Stories
Slash Boxes
Comments

SoylentNews is people

posted by janrinok on Monday March 30 2015, @05:43PM   Printer-friendly
from the Pete-Seeger-singing-"when-will-they-ever-learn?-when-will-they-ever-learn?" dept.

Alison Griswold writes that in an effort to improve its tanking image, SeaWorld launched a new advertising campaign this week to educate the public about its “leadership in the care of killer whales” and other work to protect whales in captivity and in the wild. As part of that head-on initiative, someone at SeaWorld decided to invite Twitter users to pose their questions to the company directly using the hashtag #AskSeaWorld. That was not a good idea as twitter users bashed Sea World relentlessly. "As easy as it is to make fun of SeaWorld here, the real question is why any company still thinks hosting an open Twitter forum could be good for public relations," writes Griswold. "So maybe SeaWorld’s social and PR folks just really have no idea what they’re doing. Even so, you’d think they’d have learned from the corporate failures before them."

Let’s review some of the times this has backfired, starting with the infamous McDonald’s #McDStories Twitter campaign of January 2012. Rather than prompting customers to share their heart-warming McDonald’s anecdotes, the hashtag gave critics a highly visible forum to share their top McDonald’s horror stories. MacDonalds pulled the campaign within two hours but they discovered that crowd-sourced campaigns are hard to control. Three years later the #McDStories hashtag is still gathering comments. "Twitter Q&As are a terrible idea.," concludes Griswold. "A well-meaning hashtag gives critics an easy way to assemble and voice their complaints in a public forum. Why companies still try them is a great mystery.

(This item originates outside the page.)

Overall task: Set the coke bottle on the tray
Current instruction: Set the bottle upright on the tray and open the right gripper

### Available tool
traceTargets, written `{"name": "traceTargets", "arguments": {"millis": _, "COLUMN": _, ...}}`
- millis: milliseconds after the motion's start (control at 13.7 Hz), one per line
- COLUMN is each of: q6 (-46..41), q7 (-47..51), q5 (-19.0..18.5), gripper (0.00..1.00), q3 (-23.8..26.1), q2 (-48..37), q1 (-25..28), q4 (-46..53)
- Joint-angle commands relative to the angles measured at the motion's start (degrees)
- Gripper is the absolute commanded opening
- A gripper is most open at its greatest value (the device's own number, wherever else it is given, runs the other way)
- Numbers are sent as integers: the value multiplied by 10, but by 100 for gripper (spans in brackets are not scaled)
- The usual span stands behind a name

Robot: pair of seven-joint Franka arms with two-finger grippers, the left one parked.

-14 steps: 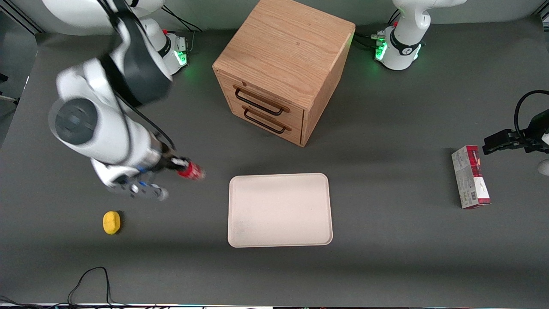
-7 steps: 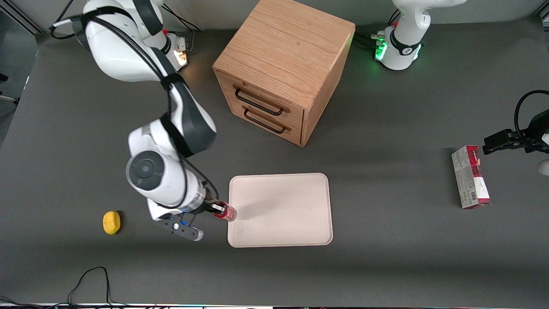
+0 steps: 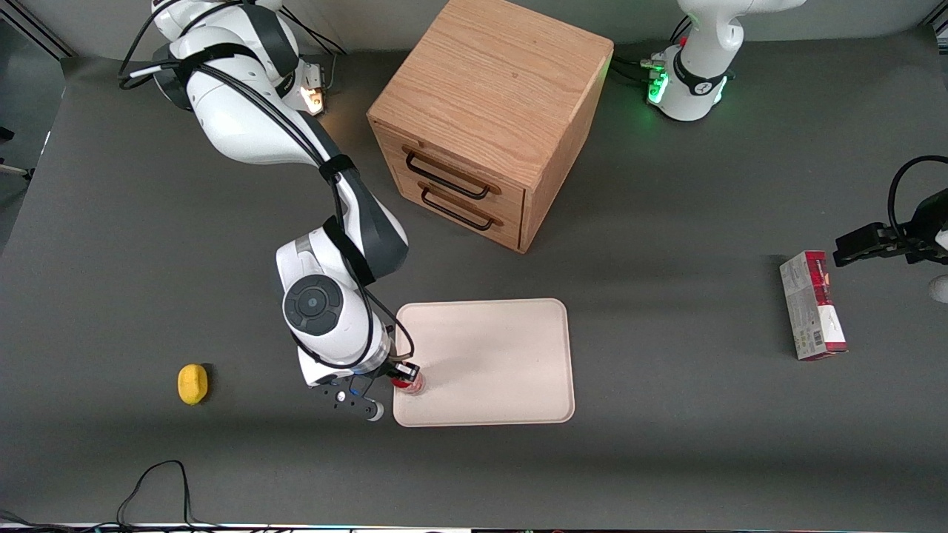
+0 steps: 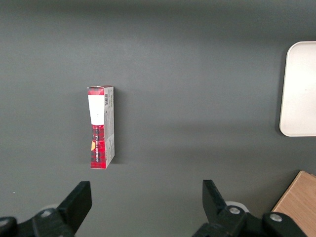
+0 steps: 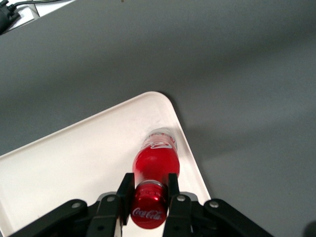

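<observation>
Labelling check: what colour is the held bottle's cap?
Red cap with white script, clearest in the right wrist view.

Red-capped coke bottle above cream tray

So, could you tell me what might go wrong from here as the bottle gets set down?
1. The gripper holds the coke bottle by its neck only, so the bottle could tip over on release.
2. The bottle hangs close to a corner of the tray, near the rim; lowered there, its base might catch the raised rim and lean or slide off onto the table.
</observation>
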Motion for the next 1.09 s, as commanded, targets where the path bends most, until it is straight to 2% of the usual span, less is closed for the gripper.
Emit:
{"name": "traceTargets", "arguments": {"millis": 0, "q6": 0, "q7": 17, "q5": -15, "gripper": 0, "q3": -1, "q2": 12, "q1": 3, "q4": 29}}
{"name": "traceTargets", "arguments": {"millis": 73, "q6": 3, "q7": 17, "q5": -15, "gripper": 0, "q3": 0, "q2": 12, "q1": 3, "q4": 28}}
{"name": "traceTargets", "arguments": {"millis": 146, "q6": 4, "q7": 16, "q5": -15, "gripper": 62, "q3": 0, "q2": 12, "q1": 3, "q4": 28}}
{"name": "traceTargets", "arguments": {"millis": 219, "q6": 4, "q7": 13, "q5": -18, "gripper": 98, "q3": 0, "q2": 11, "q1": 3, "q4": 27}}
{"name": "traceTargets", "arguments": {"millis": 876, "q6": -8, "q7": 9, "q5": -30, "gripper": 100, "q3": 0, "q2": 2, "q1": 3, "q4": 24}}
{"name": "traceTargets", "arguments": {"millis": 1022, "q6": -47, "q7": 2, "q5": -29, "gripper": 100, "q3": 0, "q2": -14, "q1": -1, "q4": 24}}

Maybe they’ll all finally learn from SeaWorld and give this one horrible PR trick up for good."

 
This discussion has been archived. No new comments can be posted.
Display Options Threshold/Breakthrough Mark All as Read Mark All as Unread
The Fine Print: The following comments are owned by whoever posted them. We are not responsible for them in any way.
  • (Score: 0) by Anonymous Coward on Monday March 30 2015, @09:00PM

    by Anonymous Coward on Monday March 30 2015, @09:00PM (#164475)

    Which raises the question, how many people bashing Sea World are doing so just because the saw some trendy movie and think they're totally righteous?

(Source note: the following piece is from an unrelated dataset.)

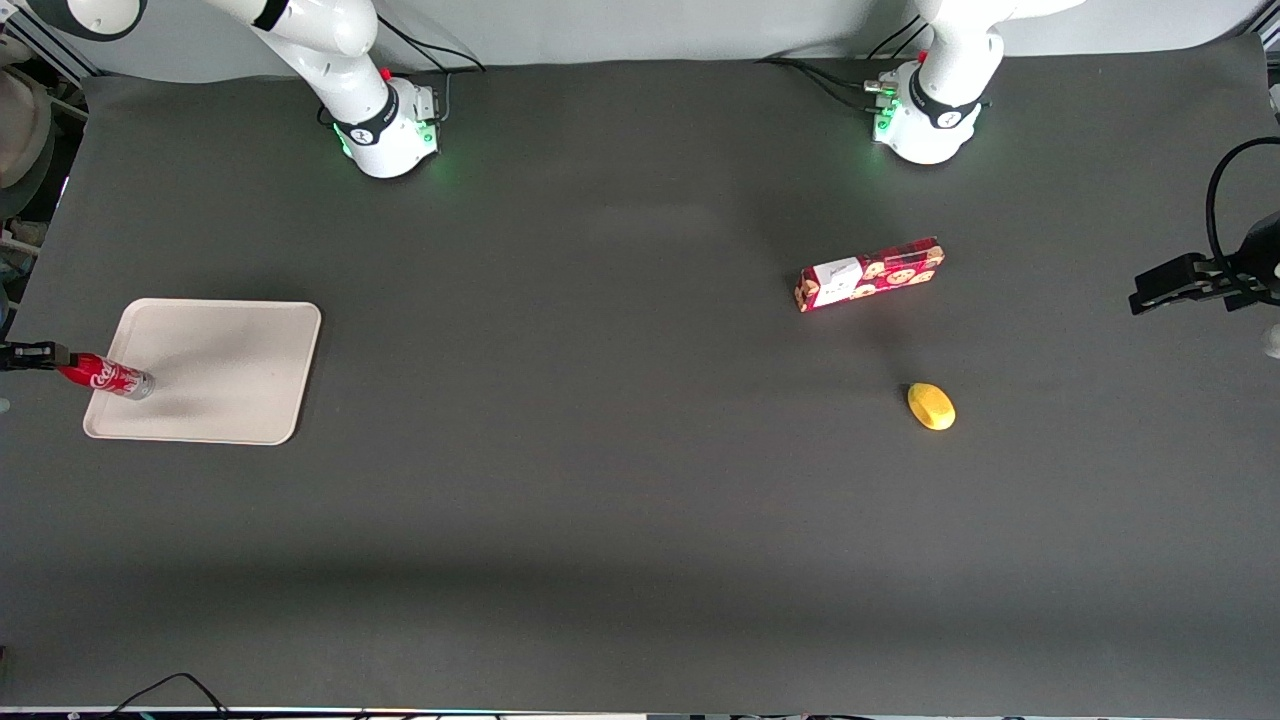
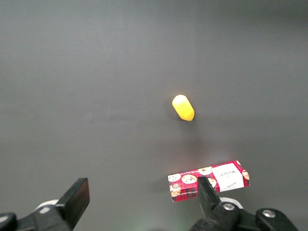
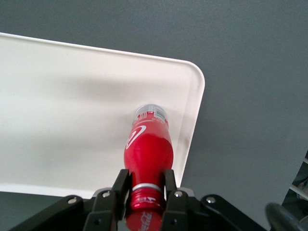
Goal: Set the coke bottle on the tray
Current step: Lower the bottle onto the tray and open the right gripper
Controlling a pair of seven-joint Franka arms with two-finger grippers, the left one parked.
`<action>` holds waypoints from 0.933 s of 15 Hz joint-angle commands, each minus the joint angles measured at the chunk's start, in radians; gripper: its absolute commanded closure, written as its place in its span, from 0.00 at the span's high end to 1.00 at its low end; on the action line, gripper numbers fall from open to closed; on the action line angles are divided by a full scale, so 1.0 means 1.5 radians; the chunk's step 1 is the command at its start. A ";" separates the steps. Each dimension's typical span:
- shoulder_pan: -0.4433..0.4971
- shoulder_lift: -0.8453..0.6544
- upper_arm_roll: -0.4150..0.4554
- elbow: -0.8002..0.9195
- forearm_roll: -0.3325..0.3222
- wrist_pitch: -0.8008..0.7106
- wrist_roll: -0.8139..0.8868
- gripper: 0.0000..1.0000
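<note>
Over the tray's end nearest the working arm's edge of the bench, the coke bottle hangs in the tool, its clear base pointing down toward the tray and its capped neck up between the fingers. In the right wrist view the bottle runs straight out from the tool, long axis in line with the fingers, and the two black fingers are clamped on the neck just below the cap, one on each side. The base sits over the beige surface close to the tray's rounded corner, near the rim rather than the middle. Whether the base already touches the tray or hovers just above it cannot be told; a soft shadow lies on the tray beside it.

The coming move turns on that base-to-tray gap: my judgement is that the bottle must go straight down along its own axis before the fingers part, and that it stands close enough to the rim for a tilted release to tip it.

Well apart, toward the parked arm's end of the bench, lie a red cookie box and a yellow lemon-like object, the latter nearer the front camera.
</note>
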 commanded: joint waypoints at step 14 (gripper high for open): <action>0.038 -0.139 0.047 -0.006 -0.001 0.011 0.009 1.00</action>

    Which raises the question, how many people bashing people bashing Sea World are doing so just because it's trendy in their tribe and think they are totally righteous?

    Social change requires informing people who were otherwise ignorant because most people are too busy living their lives to pay attention to much else. Shitting on someone because their social protest is not pure enough is just a way to make yourself feel better by putting down others.

    Go ahead, shit on a politician for taking up a cause and then dumping it once it's no longer in the headlines, but not regular people. Whatever tiny amount of self-serving benefit a regular person gets out of becoming a smidgeon more socially-consciousness is a perfectly acceptable price to pay. Nobody in this world is purely altruistic. You might have a leg to stand on if you were actually out there picketing Sea World yourself, but writing drunk and bitchy troll posts on the internet does not count.